The problem with using any AudioStream-derived object is that it’ll get linked into the update list at construction time, so there’s no way to run it independently apart from something like the bodge I posted in #2, which tramples on the audio but at least gets you a way to debug your code in non-real time.

Without a better understanding of what @Rezo wants to achieve (multi-channel 3-band peak and RMS display, updated every 320 samples?) it’s hard to give much guidance as to the best way to do it. 3x BiQuads with a peak and RMS on each one’s output, per channel, does feel a bit like overkill … but maybe it’d be a lot of work to make a significant improvement on what the Audio library can already do.

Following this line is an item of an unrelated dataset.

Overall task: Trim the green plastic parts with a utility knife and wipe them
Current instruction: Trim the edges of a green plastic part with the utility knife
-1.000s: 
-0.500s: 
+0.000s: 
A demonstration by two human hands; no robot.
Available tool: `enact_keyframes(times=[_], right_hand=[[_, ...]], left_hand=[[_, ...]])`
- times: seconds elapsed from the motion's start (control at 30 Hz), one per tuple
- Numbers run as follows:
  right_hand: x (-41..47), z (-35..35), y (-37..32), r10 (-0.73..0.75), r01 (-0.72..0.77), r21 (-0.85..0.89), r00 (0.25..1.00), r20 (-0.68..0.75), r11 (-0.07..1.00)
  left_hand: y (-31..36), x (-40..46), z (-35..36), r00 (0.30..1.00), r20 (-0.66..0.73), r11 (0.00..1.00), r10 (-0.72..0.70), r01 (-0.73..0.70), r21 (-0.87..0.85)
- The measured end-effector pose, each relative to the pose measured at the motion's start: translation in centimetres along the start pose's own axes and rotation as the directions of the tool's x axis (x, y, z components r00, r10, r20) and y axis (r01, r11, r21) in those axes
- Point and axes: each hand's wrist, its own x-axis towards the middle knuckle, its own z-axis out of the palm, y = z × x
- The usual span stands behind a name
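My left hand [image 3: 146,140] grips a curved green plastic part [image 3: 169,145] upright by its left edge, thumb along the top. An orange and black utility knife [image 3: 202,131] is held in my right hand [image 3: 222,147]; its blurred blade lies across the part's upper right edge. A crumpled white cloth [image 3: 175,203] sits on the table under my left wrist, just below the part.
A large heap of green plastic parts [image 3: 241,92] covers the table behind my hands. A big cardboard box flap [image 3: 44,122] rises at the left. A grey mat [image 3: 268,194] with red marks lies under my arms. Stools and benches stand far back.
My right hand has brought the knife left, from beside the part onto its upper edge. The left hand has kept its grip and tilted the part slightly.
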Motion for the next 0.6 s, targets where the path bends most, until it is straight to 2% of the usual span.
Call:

If you were dropping 50% CPU down to 25% then it’s worth it; 5% to 2.5%, not so much…
 
In that case you'd have to borrow the code from AudioFilterBiquad class to do the work off-line. (Second-order digital filter sections aren't that complicated really!)

Thinking about it retrospectively it might have been more flexible to define the audio classes so they can function standalone, or perhaps provide an alternative harness to connect them together independent of the interrupt-driven main loop stuff... But I guess its a very niche circumstance like this that benefits from it.